South Korea has a four-step energy supply management policy, under which it declares "attention" if prices hover at $90-$100 for more than five days, "caution" at $100-$130, "warning" at $130-$150, and "seriousness" at more than $150.
It raised its energy crisis warning by a notch on Sunday to "caution", as oil prices hovered above $100 a barrel for more than five days, adding it would turn off some public lights and advertisements.
Crude Oil Imports
South Korea's four refiners and state-run KNOC imported a total 872.4 million barrels, or 2.4 million barrels per day (bpd), of crude last year, and imported 83.4 million barrels, or 2.7 million bpd in January of this year, KNOC said.
Of the total, imports from the Middle East - Saudi Arabia, Kuwait, Oman, Iran, the United Arab Emirates, Qatar and others - accounted for 81.8%. South Korea does not import crude from Egypt and Libya, a recent government statement said.
South Korea currently imposes 3% crude oil import tariffs, while high oil prices forced it to cut the tariffs to 1% in 2007-2009.
Refining And Sales
Domestic demand for oil products were 794.5 million barrels, or 2.2 million bpd, in 2010. The country exported 341.8 million barrels of oil products last year, the KNOC data showed.

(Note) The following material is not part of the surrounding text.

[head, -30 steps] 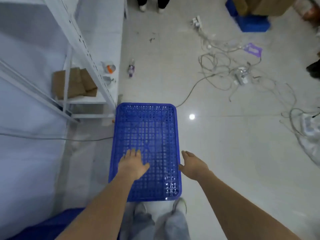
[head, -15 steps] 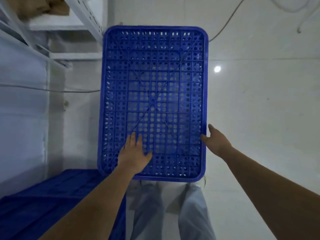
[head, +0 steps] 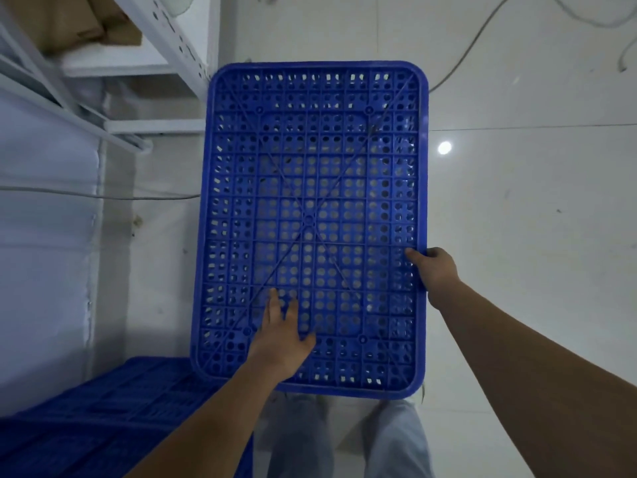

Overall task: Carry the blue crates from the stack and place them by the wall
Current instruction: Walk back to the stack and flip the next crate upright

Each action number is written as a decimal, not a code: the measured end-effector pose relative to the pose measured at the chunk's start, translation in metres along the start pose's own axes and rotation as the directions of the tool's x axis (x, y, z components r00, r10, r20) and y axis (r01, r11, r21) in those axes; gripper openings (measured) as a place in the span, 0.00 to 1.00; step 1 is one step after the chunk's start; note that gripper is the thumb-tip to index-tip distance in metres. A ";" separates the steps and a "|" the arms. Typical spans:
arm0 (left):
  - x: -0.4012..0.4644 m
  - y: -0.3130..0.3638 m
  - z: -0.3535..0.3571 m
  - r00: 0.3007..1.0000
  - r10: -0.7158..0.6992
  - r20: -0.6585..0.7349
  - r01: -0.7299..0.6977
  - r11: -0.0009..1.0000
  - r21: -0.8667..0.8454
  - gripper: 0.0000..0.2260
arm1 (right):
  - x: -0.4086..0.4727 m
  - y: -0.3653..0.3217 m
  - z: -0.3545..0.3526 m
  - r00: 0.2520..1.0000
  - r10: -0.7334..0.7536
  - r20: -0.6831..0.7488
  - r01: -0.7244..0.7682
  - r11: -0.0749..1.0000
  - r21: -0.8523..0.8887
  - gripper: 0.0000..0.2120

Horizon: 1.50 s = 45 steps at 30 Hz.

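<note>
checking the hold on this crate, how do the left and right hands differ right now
The left hand lies flat on the crate, fingers straight; the right hand curls around the crate's right edge in a grip. The left sits near the bottom, inside the rim; the right sits higher, on the rim. Both touch the same crate.

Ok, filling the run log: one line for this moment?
blue crate upside down | left hand flat on it | right hand grips right rim | more crates lower-left

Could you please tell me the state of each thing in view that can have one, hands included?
Blue crate: bottom side up, held flat between both hands.
Left hand: fingers straight, pressing flat on the crate's perforated base.
Right hand: grip curled round the crate's right rim.
Blue crates at lower left: stacked, untouched.
Cardboard: lying on the shelf.
</note>
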<state>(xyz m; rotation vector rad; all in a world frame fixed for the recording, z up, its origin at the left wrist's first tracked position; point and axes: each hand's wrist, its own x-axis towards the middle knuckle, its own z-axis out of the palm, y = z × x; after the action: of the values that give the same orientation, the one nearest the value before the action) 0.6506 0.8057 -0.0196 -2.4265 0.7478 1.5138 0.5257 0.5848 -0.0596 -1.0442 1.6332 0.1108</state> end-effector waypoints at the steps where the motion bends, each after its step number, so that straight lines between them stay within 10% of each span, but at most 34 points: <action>1: 0.000 -0.001 -0.001 1.000 -0.003 -0.002 0.003 1.000 -0.024 0.35 | 0.000 -0.001 -0.001 1.000 -0.003 0.008 0.003 1.000 -0.023 0.13; 6: 0.001 -0.005 -0.007 0.993 -0.070 -0.092 0.048 0.973 -0.224 0.31 | -0.009 -0.008 -0.006 0.990 -0.119 0.081 0.133 0.970 -0.202 0.10; 15: 0.001 -0.020 -0.021 0.933 -0.279 -0.227 0.130 0.850 -0.511 0.13 | -0.068 -0.007 -0.002 0.960 -0.228 0.160 0.230 0.973 0.008 0.07; 25: -0.013 -0.021 -0.023 0.892 -0.352 -0.283 0.020 0.657 -0.753 0.23 | -0.123 -0.033 0.017 0.951 -0.307 -0.033 0.309 0.945 0.107 0.14; 40: -0.057 0.052 0.007 0.976 -0.079 -0.203 -0.126 0.556 -0.822 0.32 | -0.181 -0.058 -0.063 0.915 -0.341 -0.215 0.337 0.940 -0.058 0.06; 45: -0.042 0.065 0.002 0.998 0.054 -0.037 -0.060 0.532 -0.844 0.35 | -0.166 -0.058 -0.043 0.892 -0.379 -0.246 0.354 0.924 -0.143 0.21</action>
<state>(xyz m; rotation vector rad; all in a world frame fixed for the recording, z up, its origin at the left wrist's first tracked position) 0.6013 0.7645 0.0238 -3.0466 0.0057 2.2972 0.5275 0.6188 0.1177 -1.4769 1.6505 -0.2193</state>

The four refiners' total refining capacity is 2.85 million bpd. The country's largest refiner is SK Energy, which has a combined capacity of more than 1.1 million bpd and has five crude distillation units (CDUs) in Ulsan, about 400 kilometers southeast of Seoul, and two CDUs in Incheon, about 150 kilometers southwest of Seoul.

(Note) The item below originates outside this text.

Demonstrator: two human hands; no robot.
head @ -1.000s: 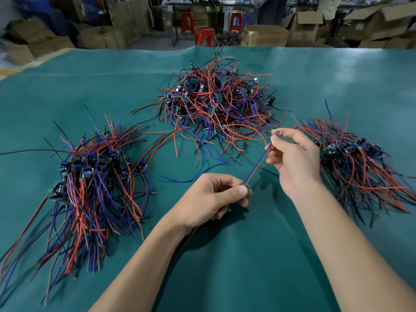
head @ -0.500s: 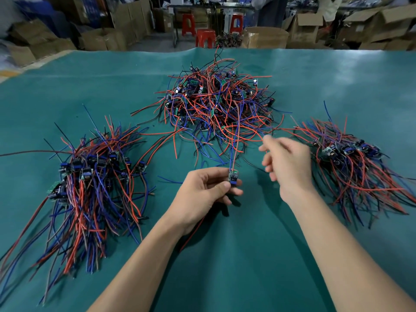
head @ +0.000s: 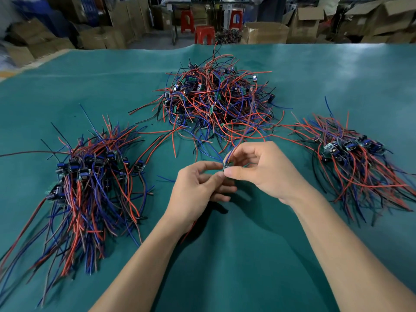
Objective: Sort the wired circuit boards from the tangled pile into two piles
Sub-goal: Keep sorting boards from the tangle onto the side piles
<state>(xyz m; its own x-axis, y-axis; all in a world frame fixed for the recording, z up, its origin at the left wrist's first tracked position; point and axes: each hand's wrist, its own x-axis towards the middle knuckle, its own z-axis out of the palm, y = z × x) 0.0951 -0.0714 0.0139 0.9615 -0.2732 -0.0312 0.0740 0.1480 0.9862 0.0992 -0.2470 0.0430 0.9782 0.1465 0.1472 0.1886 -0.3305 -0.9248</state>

No. 2 refiner GS Caltex has four CDUs with combined capacity of 760,000 bpd in Yeosu, about 500 kilometers south of Seoul, while No.3 S-Oil has three CDUs with 580,000-bpd capacity in Onsan, about 400 kilometers southeast of Seoul.

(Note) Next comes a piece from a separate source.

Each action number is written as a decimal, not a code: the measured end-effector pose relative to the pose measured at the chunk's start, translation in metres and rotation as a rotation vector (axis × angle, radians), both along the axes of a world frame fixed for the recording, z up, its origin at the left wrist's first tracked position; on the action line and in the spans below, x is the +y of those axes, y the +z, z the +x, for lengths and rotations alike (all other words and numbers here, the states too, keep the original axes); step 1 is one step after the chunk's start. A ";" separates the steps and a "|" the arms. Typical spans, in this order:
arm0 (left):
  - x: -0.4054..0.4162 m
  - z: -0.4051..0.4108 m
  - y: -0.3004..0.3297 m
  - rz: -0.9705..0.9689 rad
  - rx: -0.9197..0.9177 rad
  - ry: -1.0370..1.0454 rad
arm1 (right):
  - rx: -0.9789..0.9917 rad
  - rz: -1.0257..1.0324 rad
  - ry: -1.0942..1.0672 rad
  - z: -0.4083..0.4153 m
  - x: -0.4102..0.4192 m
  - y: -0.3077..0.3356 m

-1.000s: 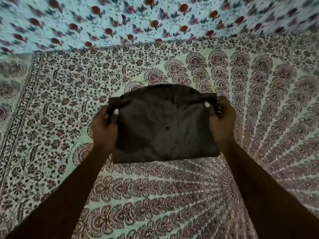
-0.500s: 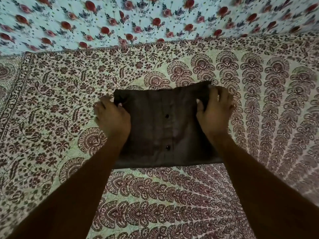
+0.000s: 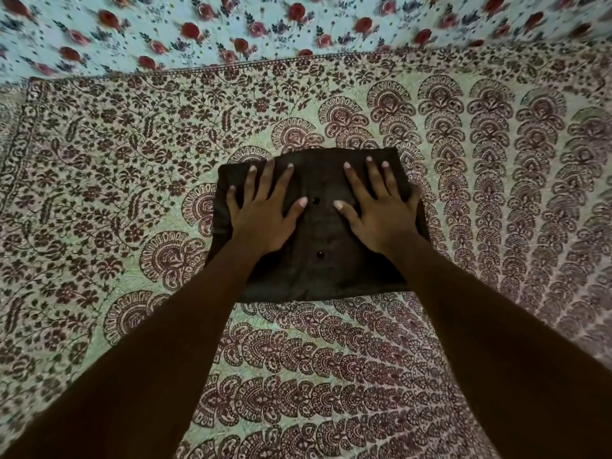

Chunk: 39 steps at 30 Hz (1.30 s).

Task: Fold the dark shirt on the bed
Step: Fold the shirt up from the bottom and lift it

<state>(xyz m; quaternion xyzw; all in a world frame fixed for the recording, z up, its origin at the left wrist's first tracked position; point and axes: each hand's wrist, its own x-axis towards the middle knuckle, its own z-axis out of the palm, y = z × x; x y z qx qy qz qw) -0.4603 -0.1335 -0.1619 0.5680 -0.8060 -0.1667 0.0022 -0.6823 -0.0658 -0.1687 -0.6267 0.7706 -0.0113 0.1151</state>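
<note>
The dark shirt (image 3: 319,270) lies folded into a compact rectangle in the middle of the bed, its button placket running down the centre with two buttons showing. My left hand (image 3: 261,213) lies flat on the shirt's left half, fingers spread and straight. My right hand (image 3: 381,210) presses flat on the right half in the same way. Both forearms reach in from the bottom of the view and hide the shirt's lower corners.
The bed is covered by a patterned spread (image 3: 132,193) with maroon floral and fan motifs on pale green. Beyond its far border lies a light blue sheet with red roses (image 3: 265,24).
Both hands gripped the shirt's far edge and laid it down over the near half. They then let go and moved inward, and now lie flat with spread fingers on the folded shirt.
</note>
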 end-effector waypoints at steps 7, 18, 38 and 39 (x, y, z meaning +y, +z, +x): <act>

The smallest Hyundai Oilbank has two CDUs with 390,000-bpd capacity in Daesan, about 200 kilometerssouthwest of Seoul.
Oil Stockpiling
KNOC has the world's largest storage capacity with a total of 146 million barrels of crude, petroleum products and LPG at nine locations.
South Korea held a combined 173 million barrels of crude and oil products in public and private inventories, equivalent to 73 days of consumption, as of end-December.
Of the total, the government holds 87.2 million barrels through KNOC for strategic stockpiling, with the rest held by private firms for refining and strategic stockpiling, government data showed. KNOC recently said it would buy 2.4 million barrels this year for stockpiling.
Another 40 million barrels are held locally by foreign firms for commercial storage, and the state has first buying rights to these stocks in case of emergency.
Energy officials in a meeting with President Lee on Feb. 24 said they would be running daily checks of oil stocks and pursuing diversification of sources of crude, while it would discuss possible releases of government crude inventory and raising stockpiles for private refiners.
South Korea released more than 2.5 million barrels of crude and nearly 400,000 barrels of oil products in September-October 2005, as recommended by the International Energy Agency (IEA).
LNG Imports
South Korea, the world's second-largest LNG importer after Japan, imported 32.6 million tons of LNG in 2010, up 26% on the year, mostly from Qatar, Indonesia, Malaysia, Russia, Oman and Yemen. It imported 5 million tons in January of this year, up 41% year-on-year.
State-run Korea Gas Corp, the world's top corporate buyer of LNG and South Korea's sole wholesaler, operates three LNG terminals with a storage capacity of 3.3 million tons as of Dec. 31, 2010.
The country's top steelmaker POSCO has one terminal, while KOGAS is adding a fourth by 2015.
South Korea in 2001 allowed companies to import LNG directly only for their consumption, not for trading. The government since 2009 has been awaiting parliament's approval on a bill to allow power plants to import and trade LNG.
KOGAS sold 31.2 million tons of LNG domestically last year, and of the total 56% went to city gas providers for residential, commercial and industrial consumption, and the remainder to utilities for power generation.